## The problem
From the entries that follow, copy each line in which "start" appears.

## Source data
== == ==
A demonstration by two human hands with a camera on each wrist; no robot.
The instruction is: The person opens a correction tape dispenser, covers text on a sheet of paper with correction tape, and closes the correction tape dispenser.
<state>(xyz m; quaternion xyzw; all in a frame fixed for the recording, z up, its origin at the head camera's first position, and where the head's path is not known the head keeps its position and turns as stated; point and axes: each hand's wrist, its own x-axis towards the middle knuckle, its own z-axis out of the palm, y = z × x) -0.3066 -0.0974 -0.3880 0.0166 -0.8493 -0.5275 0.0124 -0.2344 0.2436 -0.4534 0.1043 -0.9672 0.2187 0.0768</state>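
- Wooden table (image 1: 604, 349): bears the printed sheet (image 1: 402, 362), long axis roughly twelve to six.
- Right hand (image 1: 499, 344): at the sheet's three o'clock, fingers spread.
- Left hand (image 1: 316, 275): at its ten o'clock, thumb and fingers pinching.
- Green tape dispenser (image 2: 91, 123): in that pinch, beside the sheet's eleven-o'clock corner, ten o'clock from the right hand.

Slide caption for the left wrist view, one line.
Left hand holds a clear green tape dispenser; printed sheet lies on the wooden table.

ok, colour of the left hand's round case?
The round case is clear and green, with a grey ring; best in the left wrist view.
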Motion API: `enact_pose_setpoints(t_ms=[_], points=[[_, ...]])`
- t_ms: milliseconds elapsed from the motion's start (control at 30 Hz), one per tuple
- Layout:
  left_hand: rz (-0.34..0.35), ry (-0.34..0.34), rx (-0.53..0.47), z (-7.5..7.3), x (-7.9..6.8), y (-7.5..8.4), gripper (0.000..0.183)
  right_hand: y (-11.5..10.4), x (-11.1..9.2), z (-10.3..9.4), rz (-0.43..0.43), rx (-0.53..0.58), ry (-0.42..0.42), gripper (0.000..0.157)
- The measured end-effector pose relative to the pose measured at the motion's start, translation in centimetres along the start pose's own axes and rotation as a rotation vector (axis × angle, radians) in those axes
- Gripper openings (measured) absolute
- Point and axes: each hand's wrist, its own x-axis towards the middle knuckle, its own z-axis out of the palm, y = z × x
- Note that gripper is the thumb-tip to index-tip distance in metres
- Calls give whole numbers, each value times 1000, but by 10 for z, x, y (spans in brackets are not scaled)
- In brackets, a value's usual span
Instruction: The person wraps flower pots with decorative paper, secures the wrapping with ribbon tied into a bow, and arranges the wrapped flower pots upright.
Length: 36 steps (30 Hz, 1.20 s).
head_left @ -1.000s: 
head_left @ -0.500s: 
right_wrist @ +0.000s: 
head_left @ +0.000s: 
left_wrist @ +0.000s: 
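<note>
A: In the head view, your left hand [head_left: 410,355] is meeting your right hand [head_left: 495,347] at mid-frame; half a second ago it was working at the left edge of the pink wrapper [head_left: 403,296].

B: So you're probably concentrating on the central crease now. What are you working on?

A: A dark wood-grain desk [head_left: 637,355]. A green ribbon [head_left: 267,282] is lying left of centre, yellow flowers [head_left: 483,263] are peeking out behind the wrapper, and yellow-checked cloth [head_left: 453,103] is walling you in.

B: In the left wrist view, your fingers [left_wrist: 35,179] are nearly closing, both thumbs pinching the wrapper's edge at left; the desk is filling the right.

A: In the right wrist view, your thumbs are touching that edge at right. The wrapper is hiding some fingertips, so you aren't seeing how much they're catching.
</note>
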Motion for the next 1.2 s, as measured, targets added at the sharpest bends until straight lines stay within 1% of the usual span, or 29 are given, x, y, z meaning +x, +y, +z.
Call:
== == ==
## Problem solution
- t_ms: milliseconds elapsed from the motion's start (control at 30 Hz), one per tuple
- The measured end-effector pose relative to the pose measured at the motion's start, translation in centimetres along the start pose's own axes and rotation as a rotation vector (axis × angle, radians) in those axes

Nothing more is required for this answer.